§ **EXERCISE**:
Only one stretch of the data below is wanted: the lines starting at the one with "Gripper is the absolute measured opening" and ending at the one with "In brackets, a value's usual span", both included, given again exactly.

======== PROVIDED RECORDS

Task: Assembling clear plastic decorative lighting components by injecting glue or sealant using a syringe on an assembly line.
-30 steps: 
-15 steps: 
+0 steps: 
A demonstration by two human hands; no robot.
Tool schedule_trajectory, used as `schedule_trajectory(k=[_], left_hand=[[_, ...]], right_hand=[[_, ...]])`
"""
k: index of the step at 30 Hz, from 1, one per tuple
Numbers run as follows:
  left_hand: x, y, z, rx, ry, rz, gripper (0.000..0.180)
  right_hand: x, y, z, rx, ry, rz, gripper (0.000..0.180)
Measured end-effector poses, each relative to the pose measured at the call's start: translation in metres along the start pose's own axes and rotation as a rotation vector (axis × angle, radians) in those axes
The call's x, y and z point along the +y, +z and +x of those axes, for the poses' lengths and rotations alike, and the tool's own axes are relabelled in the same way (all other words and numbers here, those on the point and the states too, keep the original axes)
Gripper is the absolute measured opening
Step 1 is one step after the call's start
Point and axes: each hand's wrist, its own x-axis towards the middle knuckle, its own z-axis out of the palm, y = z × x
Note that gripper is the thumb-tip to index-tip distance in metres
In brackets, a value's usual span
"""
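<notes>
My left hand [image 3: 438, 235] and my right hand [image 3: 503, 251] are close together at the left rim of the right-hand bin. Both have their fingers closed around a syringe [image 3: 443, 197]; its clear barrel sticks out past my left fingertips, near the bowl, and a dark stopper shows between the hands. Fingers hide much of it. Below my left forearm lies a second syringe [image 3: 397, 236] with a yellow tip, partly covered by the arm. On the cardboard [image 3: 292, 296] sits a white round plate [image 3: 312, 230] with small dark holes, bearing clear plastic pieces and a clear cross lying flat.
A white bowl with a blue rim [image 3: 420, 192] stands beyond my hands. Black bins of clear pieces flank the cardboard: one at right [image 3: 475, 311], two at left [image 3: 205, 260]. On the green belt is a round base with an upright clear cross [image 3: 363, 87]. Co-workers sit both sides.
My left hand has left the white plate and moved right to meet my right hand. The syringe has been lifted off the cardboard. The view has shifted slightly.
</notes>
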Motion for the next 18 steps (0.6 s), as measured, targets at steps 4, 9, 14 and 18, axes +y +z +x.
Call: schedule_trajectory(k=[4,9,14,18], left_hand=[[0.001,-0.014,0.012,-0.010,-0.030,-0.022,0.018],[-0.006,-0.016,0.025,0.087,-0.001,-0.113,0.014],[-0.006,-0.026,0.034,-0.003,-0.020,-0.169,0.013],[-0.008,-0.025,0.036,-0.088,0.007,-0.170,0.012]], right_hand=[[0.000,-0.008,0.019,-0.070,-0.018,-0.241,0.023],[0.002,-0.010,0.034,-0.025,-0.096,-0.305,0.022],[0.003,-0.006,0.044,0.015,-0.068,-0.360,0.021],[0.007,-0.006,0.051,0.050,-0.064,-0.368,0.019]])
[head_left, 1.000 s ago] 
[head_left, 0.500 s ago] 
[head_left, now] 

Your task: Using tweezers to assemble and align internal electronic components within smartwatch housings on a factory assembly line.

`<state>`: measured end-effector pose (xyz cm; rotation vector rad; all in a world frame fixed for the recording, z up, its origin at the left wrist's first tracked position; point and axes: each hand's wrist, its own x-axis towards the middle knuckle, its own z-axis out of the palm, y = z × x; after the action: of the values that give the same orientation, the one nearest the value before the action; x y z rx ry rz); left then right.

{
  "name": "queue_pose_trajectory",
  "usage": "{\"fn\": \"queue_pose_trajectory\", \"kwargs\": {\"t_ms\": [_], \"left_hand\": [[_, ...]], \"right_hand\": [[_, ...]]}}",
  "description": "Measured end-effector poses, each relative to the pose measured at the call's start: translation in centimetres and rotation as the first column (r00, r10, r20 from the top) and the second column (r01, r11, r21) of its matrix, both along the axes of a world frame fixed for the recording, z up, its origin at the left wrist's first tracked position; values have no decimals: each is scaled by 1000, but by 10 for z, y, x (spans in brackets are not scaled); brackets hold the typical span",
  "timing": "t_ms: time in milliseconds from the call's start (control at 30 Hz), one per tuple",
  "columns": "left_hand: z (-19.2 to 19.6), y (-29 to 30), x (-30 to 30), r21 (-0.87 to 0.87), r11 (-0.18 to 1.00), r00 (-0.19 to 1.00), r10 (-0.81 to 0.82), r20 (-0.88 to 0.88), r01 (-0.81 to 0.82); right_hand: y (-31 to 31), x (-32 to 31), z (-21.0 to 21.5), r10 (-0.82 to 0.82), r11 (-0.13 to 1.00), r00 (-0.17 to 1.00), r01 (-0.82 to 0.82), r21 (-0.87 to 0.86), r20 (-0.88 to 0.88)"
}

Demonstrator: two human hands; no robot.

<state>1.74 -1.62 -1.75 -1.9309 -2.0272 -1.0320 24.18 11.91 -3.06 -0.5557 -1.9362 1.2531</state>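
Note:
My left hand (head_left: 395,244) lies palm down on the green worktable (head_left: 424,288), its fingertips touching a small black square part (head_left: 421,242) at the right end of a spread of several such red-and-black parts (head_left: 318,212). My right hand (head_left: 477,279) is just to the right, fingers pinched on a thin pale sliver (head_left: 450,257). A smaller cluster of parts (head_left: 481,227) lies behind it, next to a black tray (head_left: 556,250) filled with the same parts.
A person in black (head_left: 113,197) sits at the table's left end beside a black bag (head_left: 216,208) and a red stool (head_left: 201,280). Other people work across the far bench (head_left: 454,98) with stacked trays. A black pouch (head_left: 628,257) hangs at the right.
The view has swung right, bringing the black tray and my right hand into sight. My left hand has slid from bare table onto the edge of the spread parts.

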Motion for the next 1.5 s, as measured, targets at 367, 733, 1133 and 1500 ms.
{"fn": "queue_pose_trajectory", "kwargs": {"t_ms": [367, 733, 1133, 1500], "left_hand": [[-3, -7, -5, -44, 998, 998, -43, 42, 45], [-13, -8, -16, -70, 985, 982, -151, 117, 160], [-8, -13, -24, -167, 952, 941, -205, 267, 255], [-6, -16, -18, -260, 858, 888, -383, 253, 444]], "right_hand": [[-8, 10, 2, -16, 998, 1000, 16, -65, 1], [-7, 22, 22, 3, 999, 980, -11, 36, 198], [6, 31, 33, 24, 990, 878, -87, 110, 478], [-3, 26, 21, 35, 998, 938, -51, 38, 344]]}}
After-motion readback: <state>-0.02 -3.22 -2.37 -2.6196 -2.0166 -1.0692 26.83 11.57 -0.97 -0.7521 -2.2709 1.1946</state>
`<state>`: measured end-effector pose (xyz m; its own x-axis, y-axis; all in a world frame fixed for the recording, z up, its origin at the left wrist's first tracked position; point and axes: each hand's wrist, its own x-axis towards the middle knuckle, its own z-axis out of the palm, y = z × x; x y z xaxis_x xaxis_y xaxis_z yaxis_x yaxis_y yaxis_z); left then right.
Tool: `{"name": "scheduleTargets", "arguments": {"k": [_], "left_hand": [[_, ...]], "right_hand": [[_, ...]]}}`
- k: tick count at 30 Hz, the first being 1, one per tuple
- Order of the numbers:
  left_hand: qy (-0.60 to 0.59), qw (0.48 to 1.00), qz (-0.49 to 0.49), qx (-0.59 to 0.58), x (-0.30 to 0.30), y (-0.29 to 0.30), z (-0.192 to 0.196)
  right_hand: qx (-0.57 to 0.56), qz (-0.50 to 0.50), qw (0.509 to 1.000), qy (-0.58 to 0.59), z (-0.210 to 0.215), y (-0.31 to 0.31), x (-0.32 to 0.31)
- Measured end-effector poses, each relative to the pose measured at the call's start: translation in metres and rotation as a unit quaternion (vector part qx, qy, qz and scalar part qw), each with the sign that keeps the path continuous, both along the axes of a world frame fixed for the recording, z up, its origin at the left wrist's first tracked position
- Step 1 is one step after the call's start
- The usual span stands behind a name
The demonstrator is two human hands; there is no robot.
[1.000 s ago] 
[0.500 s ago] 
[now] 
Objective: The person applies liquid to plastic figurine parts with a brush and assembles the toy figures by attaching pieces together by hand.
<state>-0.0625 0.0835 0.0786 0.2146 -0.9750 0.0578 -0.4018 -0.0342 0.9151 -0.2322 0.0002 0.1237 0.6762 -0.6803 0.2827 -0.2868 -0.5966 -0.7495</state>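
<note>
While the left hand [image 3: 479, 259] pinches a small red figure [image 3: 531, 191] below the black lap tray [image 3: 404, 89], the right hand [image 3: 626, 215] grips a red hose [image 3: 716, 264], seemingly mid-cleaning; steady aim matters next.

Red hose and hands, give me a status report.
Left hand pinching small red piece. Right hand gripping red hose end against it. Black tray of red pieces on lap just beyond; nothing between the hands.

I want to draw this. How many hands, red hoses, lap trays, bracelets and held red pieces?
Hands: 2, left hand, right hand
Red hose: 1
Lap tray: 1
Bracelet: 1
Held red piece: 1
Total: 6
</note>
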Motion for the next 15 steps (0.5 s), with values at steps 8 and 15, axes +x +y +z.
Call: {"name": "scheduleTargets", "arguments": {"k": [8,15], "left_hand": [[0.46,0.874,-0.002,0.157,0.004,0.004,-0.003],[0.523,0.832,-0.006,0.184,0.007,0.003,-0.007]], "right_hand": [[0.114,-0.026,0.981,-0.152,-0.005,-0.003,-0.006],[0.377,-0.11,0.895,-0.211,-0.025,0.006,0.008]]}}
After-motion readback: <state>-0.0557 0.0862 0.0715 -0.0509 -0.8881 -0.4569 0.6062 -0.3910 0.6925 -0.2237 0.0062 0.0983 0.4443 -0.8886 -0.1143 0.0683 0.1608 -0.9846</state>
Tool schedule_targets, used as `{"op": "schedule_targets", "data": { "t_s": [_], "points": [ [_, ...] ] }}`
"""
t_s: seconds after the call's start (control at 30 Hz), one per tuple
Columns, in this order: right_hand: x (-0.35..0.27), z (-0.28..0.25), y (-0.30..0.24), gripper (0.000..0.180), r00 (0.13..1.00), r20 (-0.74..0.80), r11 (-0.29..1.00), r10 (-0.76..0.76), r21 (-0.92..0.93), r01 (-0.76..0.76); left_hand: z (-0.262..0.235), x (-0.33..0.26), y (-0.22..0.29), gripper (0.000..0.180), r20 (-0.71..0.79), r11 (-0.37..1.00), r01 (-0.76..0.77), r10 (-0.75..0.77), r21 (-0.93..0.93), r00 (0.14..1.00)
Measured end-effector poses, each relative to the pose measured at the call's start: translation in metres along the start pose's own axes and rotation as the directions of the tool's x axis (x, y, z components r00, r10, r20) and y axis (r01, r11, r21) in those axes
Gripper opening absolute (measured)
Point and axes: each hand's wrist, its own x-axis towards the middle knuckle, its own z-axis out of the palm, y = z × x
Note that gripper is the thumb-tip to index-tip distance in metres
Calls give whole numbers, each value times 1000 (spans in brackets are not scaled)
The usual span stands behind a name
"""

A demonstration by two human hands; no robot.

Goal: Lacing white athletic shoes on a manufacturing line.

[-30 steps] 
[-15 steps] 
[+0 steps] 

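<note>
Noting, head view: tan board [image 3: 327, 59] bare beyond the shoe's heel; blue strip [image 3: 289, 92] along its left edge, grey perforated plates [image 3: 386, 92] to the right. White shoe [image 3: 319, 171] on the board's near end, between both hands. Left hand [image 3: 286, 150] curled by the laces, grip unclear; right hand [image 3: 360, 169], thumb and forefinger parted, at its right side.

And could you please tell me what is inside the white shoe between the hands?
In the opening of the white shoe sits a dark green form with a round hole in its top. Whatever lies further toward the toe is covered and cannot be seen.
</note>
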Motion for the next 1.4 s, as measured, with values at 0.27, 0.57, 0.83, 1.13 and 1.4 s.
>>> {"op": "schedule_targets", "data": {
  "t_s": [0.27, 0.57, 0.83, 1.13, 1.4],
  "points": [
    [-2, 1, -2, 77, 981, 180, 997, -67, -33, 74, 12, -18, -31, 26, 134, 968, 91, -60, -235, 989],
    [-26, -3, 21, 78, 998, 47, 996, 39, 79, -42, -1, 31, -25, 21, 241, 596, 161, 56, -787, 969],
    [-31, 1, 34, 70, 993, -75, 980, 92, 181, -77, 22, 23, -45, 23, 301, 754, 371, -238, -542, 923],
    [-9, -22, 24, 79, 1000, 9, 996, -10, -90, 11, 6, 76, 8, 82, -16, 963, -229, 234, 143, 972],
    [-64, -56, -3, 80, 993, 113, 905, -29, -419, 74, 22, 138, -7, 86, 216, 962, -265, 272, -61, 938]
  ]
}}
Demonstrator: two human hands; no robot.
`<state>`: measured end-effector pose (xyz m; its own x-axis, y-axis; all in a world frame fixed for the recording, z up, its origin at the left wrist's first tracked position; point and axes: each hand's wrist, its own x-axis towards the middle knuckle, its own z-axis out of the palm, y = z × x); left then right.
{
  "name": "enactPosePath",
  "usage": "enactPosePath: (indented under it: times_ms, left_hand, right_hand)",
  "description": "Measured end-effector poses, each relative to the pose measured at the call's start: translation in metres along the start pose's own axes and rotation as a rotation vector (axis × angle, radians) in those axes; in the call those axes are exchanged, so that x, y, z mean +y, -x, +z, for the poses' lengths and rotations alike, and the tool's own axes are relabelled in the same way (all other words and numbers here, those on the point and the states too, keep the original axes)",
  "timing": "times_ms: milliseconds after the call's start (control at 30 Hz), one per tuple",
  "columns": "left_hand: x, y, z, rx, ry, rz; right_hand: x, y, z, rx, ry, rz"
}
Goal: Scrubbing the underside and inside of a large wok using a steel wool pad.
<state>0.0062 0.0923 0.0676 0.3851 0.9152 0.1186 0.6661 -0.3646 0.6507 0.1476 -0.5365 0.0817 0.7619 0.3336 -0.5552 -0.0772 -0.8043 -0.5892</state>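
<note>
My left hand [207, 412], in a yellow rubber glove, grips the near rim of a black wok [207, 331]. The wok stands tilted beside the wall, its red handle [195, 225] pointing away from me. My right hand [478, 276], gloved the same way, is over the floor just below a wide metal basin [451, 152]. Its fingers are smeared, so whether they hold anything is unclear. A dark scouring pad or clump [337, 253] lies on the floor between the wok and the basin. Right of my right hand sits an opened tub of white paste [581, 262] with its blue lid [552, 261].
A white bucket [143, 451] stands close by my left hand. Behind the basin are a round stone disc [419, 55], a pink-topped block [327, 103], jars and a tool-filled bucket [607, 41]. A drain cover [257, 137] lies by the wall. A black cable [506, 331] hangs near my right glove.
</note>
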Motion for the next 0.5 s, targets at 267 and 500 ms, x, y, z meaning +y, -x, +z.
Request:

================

§ **RESULT**:
Gripper is the absolute measured opening
Step 1 is one step after the call's start
Point and axes: each hand's wrist, its own x-axis towards the middle knuckle, its own z-axis out of the palm, y = z × x
Note that gripper is the thumb-tip to index-tip distance in metres
In brackets, a value's usual span

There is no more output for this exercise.